**RECORD EXTRACTS**
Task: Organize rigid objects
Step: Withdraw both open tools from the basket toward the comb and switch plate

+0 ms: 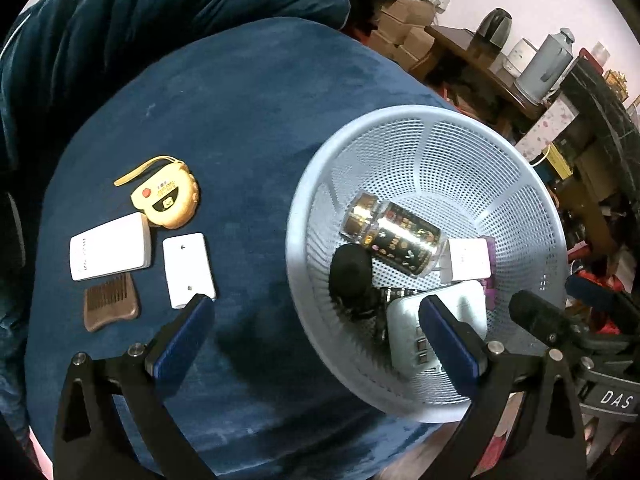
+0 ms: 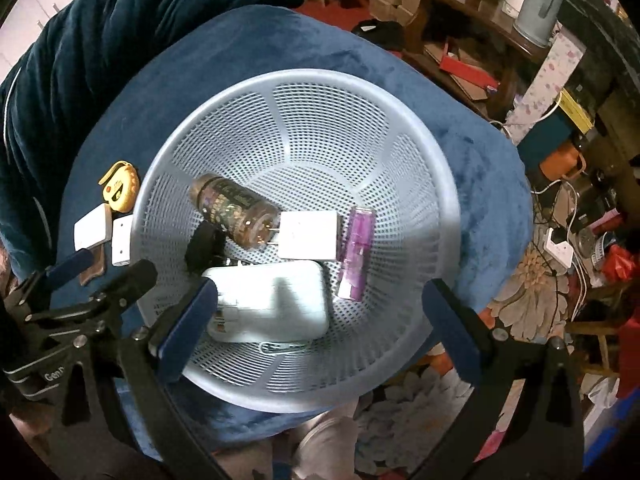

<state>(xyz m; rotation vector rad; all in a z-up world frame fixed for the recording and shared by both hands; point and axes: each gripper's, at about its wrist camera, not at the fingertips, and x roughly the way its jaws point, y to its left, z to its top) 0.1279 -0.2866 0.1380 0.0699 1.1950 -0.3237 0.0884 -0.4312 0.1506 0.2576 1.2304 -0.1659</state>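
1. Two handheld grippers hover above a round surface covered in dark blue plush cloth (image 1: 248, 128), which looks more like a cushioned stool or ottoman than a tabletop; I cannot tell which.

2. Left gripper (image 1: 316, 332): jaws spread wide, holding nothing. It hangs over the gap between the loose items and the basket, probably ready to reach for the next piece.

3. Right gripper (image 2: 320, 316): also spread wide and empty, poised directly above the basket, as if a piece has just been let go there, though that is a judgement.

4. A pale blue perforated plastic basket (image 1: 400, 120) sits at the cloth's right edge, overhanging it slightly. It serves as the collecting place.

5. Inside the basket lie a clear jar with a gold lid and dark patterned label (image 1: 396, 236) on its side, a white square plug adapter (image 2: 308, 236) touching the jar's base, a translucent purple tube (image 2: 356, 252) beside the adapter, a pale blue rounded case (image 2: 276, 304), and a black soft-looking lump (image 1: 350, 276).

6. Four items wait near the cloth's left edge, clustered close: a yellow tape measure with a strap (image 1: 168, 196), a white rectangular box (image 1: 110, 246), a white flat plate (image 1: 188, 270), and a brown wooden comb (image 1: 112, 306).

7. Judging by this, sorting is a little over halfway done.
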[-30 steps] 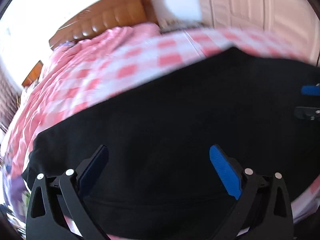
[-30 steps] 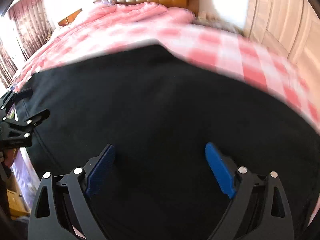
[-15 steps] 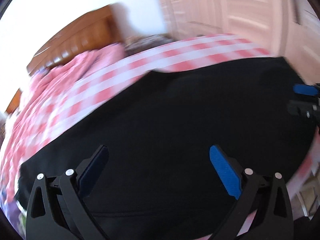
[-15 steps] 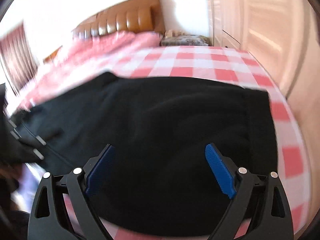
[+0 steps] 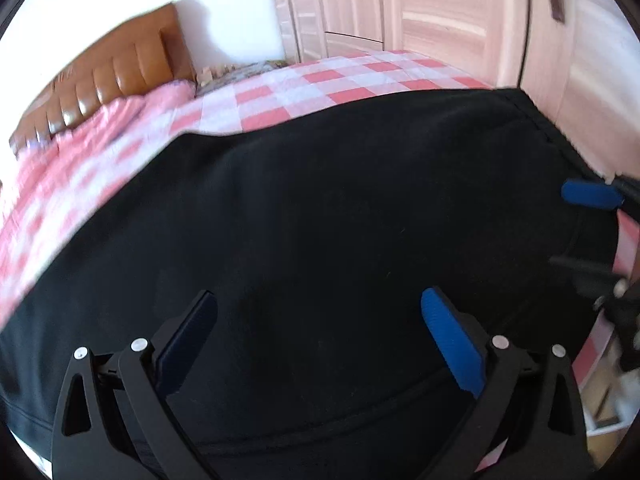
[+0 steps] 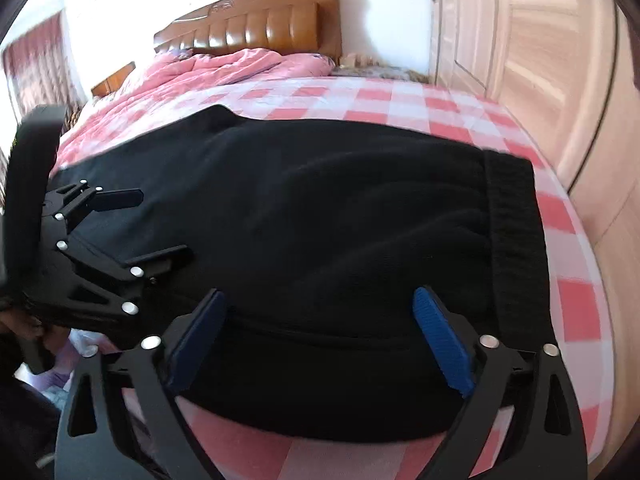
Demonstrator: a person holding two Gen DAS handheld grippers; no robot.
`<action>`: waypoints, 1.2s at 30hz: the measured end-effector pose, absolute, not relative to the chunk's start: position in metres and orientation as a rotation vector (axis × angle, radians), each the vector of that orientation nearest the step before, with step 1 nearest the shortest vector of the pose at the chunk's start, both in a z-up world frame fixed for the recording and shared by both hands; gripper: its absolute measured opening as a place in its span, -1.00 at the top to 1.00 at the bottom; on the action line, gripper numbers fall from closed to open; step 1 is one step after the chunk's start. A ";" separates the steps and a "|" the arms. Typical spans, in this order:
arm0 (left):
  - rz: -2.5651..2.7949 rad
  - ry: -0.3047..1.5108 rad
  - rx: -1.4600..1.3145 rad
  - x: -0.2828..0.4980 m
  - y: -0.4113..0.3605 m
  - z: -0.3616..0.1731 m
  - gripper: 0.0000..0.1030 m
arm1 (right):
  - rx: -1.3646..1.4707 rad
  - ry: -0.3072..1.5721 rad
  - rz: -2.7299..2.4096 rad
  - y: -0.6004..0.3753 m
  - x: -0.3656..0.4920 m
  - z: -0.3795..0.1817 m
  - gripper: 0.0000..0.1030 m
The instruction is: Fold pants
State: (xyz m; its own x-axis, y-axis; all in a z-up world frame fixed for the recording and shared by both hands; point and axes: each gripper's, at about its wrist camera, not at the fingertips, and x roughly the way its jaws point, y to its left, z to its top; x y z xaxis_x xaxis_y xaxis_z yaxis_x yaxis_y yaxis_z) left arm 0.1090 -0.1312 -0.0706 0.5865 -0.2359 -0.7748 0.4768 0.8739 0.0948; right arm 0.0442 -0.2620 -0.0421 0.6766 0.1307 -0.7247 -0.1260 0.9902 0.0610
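Both views have swung toward the wardrobe side since the earlier frames, and the right end of the garment, with its banded edge, now shows whole where it was previously cut off.

Bed [image 6: 460,120]: covered by a pink-and-white checked sheet, with a bunched pink quilt [image 6: 224,68] pushed up against the brown padded headboard [image 6: 256,28]. That leaves the near half flat, which appears to be why the work is laid there.

Pants [image 6: 320,220]: black, lying flat across the near part of the bed, close to its front edge, within reach of both tools. A broad banded edge [image 6: 516,240] runs along the right end; whether it is the waistband cannot be told. A seam runs along the near side. No finished fold can be confirmed; I judge the task to be at an early stage.

Left tool [image 5: 318,340]: set wide, nothing between its blue pads, hovering over the near left portion of the cloth. Contact with the fabric cannot be confirmed.

Right tool [image 6: 318,340]: likewise set wide and holding nothing, poised over the near edge toward the banded end. The two stand apart along the near side, a placement suited to taking that edge at two points and carrying it over.
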 end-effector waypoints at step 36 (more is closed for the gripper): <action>0.251 0.825 0.000 0.089 0.220 -0.066 -0.97 | -0.238 0.820 0.560 0.055 0.187 -0.005 -0.87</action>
State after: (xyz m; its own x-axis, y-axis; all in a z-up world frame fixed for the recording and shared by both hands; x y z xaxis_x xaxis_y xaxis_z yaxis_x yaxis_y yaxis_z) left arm 0.0888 0.2198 -0.0664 0.6508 0.2206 -0.7265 -0.2207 0.9705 0.0970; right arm 0.1866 0.0546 -0.0048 0.5487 0.3781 -0.7457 -0.5568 0.8305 0.0114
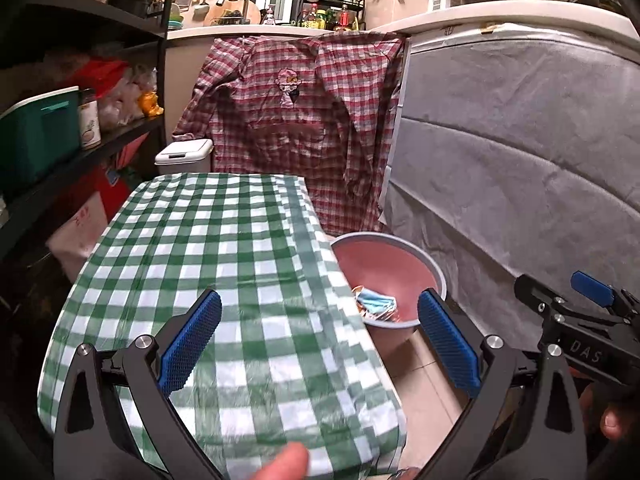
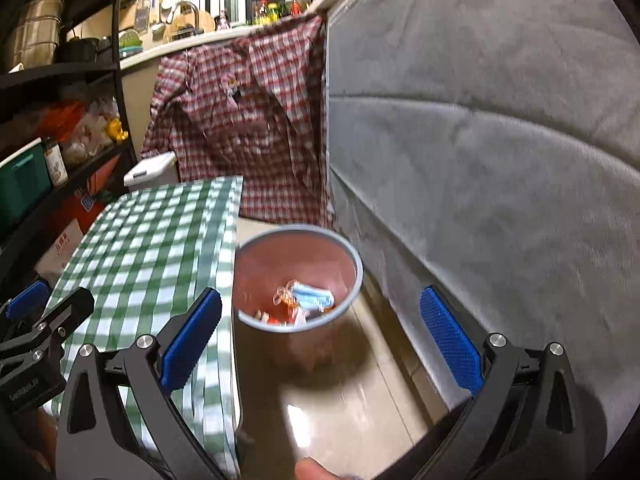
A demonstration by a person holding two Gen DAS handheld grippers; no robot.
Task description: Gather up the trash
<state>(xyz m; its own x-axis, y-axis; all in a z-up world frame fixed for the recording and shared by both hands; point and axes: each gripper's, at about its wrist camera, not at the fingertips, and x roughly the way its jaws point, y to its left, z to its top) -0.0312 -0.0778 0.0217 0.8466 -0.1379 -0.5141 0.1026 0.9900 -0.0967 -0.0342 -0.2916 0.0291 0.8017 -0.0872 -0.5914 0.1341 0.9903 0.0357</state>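
While both your grippers, left (image 1: 320, 338) and right (image 2: 320, 338), stand wide and hold nothing, the trash (image 2: 304, 302) lies in the bin (image 2: 352, 258) beside the table (image 1: 224, 240). This drop looks finished; next you need another piece, and none shows.

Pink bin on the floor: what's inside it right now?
The pink bin holds a crumpled blue face mask lying on orange and white wrapper scraps. Anything beneath that pile is covered, and the bin's near inner wall is hidden by its rim.
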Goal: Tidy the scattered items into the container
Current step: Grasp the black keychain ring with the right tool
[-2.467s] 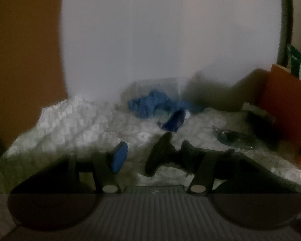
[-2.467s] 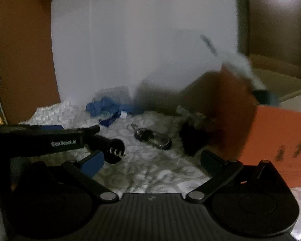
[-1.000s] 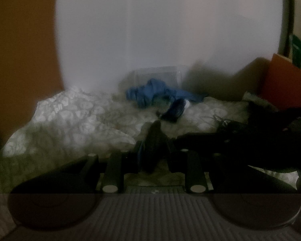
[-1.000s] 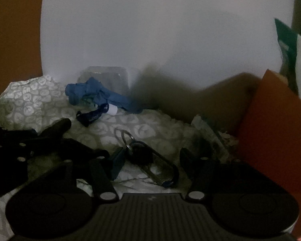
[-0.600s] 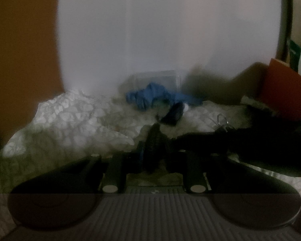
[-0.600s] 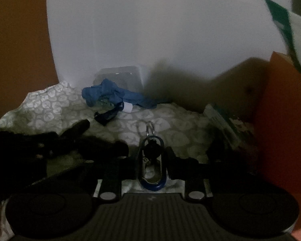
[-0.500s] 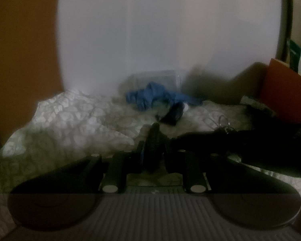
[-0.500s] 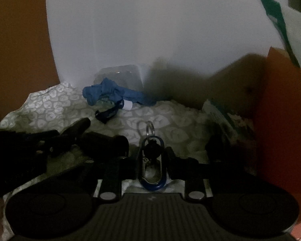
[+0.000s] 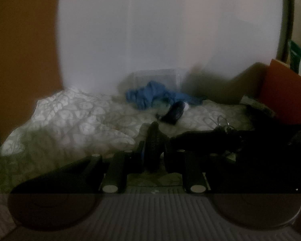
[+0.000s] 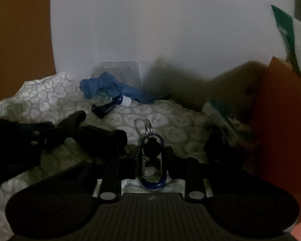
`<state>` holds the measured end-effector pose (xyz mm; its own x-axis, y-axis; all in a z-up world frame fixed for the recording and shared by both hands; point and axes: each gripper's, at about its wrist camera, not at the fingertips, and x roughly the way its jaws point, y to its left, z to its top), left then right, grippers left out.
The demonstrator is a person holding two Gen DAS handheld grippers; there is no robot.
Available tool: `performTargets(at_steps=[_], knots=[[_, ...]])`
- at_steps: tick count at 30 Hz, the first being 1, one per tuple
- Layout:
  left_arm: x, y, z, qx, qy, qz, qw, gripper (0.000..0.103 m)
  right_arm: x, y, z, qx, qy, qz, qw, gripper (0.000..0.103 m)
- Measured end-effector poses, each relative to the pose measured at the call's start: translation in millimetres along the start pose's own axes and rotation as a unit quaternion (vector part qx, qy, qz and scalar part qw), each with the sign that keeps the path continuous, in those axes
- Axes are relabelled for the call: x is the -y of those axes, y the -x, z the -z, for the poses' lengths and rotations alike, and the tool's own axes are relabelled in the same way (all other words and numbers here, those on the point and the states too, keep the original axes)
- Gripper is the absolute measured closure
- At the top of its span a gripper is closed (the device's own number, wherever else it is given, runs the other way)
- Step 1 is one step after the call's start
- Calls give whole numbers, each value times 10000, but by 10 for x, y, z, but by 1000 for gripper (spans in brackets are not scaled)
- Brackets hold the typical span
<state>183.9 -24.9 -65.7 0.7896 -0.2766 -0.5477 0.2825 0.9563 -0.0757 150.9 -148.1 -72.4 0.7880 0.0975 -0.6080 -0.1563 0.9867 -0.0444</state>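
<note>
In the left wrist view my left gripper (image 9: 153,152) is shut on a black hand grip (image 9: 153,138), whose handle sticks up between the fingers. In the right wrist view my right gripper (image 10: 152,158) is shut on a blue carabiner (image 10: 152,182) with a key ring (image 10: 147,125) at its top. The left gripper (image 10: 16,140) shows there as a dark mass at the left, holding the hand grip (image 10: 74,120). A clear plastic container (image 10: 118,68) stands at the back by the wall, seen also from the left wrist (image 9: 156,78).
A crumpled blue cloth (image 10: 102,88) and a dark strap with a white cap (image 10: 108,106) lie on the patterned bedspread (image 10: 50,94) before the container. An orange box (image 10: 281,120) walls off the right side. Packets (image 10: 220,112) lie beside it.
The left gripper, open earlier, closed on the black hand grip and stays there. The right gripper moved over the carabiner and closed on it, so it now stands upright between the fingers.
</note>
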Motion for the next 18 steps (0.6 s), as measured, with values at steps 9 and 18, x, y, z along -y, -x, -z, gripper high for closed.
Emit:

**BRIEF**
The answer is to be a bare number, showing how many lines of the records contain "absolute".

**EXERCISE RESULT**
2